This is an abridged version of a much longer paper published as BIS Papers No. 124, May 2022. The views expressed in this paper are those of the authors and do not necessarily reflect the views of the BIS. We are
indebted to Rahul Matthan for close collaboration on data governance issues that has imprinted this paper. We thank Agustí n Carstens and Nandan Nilekani for discussions on these (and related) issues over the years. We are grateful to Sanjay Jain, Saurabh Panjwani, Vamsi Madhav, B G Mahesh, Pramod Varma, Raphael Auer, Stijn Claessens, Jon Frost and Hyun Song Shin as well as participants at a BIS seminar for their comments. Several conversations with Derryl D’Silva are also acknowledged. Shreya Ramann and Jenny Hung provided excellent support. All errors are ours.
Throughout history, consumers and businesses have generated data through their everyday choices. These data could relate, inter alia, to doctor’s visits, purchases and sales of goods, or financial transactions. Traditionally, this information was paper-based and resided with the entities that engaged in these transactions (doctors, merchants and financial service providers).
Technological developments over the last two decades have led to an explosion in the availability of data and their processing. The combination of the increased availability of data and inexpensive storage has provided the foundations for high-performance computation. It has also enabled the harnessing of very large amounts of consumer data – often referred to as “big data” – into a valuable commodity. In such a setting, the key questions are who has control over these data, where it is stored, with whom and under what conditions it is shared, and who operates the data governance system.
In most countries, privacy laws have enabled countries to create accompanying legislation that recognises the rights of individuals over their data. Central to these laws is a set of principles that define how personal data are collected, shared, and processed. However, in spite of these laws, generators of data such as consumers and small and medium-sized enterprises (SMEs) do not have control over the data they generate and are denied the opportunity to reap the full value from their use.
This is for a few reasons. First, a service provider usually seeks consent to use and transfer data at the time when a consumer agrees to participate in an activity with the service provider. Since this consent is sought ex ante and for a wide range of possibilities, it tends to be broad and sweeping in nature. Consumers – impatient and possibly ignorant of the value of the data they generate – quickly grant consent to gain access to the service. Second, newly created data are often gathered and retained in proprietary silos and stored in various institutions in incompatible formats. Even when aware of their value, consumers find it difficult to access their own data as they are in different formats and in different locations, and consumers have only limited options for combining data requests across institutions.
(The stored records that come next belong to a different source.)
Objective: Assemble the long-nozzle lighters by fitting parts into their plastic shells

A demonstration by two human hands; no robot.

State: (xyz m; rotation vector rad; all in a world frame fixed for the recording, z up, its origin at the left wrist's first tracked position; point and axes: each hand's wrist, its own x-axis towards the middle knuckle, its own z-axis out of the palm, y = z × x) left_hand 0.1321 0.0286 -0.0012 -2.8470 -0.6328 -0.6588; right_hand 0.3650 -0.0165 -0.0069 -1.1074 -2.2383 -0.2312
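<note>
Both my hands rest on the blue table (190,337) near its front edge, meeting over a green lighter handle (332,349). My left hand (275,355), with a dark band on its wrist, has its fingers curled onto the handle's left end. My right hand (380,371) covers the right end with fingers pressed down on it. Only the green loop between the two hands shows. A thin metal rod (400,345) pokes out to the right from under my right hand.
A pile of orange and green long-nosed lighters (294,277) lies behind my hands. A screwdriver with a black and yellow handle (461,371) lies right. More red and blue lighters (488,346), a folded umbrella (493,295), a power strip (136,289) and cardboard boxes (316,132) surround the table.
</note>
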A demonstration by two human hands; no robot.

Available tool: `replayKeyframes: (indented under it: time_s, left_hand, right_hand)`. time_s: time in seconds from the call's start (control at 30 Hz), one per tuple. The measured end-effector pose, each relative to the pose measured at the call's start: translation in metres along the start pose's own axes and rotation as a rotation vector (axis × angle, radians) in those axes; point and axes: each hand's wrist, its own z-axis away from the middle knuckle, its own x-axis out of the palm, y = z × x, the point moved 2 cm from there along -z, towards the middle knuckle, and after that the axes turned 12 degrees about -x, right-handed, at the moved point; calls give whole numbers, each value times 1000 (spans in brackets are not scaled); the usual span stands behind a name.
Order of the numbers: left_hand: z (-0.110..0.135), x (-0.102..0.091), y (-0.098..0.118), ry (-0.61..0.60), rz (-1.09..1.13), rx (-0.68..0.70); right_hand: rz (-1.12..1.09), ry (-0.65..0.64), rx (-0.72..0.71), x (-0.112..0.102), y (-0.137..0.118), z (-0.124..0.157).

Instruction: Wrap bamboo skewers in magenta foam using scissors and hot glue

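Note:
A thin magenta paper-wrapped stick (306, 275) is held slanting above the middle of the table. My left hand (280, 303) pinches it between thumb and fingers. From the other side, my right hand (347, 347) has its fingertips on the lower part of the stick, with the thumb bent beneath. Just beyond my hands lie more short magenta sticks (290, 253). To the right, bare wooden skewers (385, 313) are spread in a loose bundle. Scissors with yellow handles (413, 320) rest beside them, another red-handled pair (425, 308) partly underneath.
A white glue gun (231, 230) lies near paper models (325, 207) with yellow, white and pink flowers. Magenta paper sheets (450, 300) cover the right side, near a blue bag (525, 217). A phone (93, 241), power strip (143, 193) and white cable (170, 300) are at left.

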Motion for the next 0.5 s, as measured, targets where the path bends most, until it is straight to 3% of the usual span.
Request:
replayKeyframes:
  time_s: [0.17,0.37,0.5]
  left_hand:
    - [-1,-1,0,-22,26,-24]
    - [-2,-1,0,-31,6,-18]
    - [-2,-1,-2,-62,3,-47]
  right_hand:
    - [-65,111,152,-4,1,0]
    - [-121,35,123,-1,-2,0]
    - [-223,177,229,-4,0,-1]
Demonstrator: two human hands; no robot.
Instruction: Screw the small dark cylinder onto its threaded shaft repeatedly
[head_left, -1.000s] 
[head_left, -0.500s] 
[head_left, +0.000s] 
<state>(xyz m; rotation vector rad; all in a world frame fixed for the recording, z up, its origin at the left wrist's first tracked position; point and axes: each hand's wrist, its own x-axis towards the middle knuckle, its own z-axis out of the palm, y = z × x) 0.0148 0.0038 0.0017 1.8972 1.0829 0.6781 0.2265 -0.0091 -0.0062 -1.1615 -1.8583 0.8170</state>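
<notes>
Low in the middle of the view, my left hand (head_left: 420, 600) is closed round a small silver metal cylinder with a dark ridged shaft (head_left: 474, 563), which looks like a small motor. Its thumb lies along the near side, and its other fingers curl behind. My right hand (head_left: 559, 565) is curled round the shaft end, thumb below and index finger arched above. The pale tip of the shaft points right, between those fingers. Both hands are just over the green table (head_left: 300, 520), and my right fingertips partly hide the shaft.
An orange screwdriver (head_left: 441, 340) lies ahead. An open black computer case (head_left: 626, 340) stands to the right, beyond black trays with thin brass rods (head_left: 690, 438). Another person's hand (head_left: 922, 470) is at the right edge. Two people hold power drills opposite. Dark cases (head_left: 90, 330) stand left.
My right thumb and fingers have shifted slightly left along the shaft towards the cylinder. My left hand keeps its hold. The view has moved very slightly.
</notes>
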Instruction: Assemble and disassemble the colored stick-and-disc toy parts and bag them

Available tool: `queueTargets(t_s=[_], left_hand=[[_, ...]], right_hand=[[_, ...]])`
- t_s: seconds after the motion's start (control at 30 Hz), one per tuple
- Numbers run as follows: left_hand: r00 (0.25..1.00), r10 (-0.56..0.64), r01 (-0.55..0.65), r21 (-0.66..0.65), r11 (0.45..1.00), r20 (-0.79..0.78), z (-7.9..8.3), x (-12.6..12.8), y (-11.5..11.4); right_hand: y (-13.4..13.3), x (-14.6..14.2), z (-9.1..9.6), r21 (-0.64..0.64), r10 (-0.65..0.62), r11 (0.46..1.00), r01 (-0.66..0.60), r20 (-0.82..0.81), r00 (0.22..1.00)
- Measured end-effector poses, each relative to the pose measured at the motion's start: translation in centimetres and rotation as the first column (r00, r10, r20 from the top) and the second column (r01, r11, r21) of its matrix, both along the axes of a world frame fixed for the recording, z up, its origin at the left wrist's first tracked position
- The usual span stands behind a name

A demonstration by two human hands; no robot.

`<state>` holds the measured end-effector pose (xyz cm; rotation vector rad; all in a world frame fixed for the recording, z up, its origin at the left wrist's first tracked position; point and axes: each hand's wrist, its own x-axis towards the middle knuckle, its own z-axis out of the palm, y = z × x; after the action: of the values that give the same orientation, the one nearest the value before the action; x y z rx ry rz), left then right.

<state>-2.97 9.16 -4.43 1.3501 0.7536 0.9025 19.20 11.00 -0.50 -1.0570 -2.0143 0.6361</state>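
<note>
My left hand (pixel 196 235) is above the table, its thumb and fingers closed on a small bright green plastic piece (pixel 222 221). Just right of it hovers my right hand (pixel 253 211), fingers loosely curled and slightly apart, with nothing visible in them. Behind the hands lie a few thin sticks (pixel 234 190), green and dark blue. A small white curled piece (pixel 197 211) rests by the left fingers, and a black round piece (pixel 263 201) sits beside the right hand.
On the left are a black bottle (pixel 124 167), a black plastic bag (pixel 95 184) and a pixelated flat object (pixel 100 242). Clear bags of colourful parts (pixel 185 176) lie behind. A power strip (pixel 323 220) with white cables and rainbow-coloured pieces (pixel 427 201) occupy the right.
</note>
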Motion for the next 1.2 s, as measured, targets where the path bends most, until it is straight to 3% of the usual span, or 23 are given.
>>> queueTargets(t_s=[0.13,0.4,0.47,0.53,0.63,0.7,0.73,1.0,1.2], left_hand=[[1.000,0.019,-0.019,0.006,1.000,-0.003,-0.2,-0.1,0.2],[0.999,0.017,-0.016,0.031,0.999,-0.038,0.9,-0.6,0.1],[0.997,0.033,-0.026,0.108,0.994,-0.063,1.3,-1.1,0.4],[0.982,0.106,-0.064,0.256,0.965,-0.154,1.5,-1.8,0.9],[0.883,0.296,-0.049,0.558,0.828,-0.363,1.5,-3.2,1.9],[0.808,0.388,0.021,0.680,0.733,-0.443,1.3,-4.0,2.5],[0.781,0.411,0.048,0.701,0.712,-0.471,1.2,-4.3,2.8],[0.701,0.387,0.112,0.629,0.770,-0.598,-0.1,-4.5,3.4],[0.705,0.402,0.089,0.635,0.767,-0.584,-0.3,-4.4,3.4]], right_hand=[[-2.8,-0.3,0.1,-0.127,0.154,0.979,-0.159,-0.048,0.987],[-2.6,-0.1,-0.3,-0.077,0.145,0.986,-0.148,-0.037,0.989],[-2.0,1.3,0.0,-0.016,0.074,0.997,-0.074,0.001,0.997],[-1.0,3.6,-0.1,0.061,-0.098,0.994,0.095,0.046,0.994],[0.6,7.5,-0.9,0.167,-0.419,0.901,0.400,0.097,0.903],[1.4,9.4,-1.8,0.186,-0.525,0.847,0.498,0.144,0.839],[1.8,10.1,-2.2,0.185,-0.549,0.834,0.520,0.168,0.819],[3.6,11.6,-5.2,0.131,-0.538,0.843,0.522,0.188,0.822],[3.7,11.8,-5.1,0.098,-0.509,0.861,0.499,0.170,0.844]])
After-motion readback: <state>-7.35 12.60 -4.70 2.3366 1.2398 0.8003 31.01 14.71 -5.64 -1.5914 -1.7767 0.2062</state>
This paper proposes a data governance system that corrects for the above-mentioned market failures by restoring control of data to consumers and merchants generating the data – whom we refer to as data subjects. The system allows data subjects to effectively operationalise their rights with regard to the collection, processing and sharing of their data and requires service providers such as social media channels or lenders – whom we refer to as data users – to always provide notice and seek the consent of data subjects prior to sharing and processing their data. Such a consent system would replace “broad and sweeping” consent with “granular” consent. Such a consent-based system will empower data subjects to use their data for their own benefit.
The proposed data governance system is grounded in current national privacy laws in various jurisdictions that set out core data protection principles. The governance system describes how these privacy principles are operationalised. Given the granularity of data-sharing requests, the enormous amounts of data involved, the possibility of data being spread over several data users and providers, and the need to keep the data secure and cost-effective, consent-based systems with the above characteristics must be digital to meet these objectives. For a digital system to operate effectively, it should embody the protocols that translate the privacy framework to the digital space. This will include elements from principles of notice and consent, purpose limitation, data minimisation, retention restriction and use limitation. It will also need to be open, with consent that is revocable, granular, subject to audit, and with notice in a secure environment.
In the present situation, where data subjects are at a significant handicap, trust in the consent-based system as well as its widespread adoption has the potential to be significantly enhanced by mandating specialised data fiduciaries whose primary task – as advocates of data subjects – is to ensure that data are shared in a fashion that respects the above-mentioned principles of effective data governance. The experience with India’s Data Empowerment Protection Architecture (DEPA) suggests that such a consent-based system can operate at scale with low transaction costs.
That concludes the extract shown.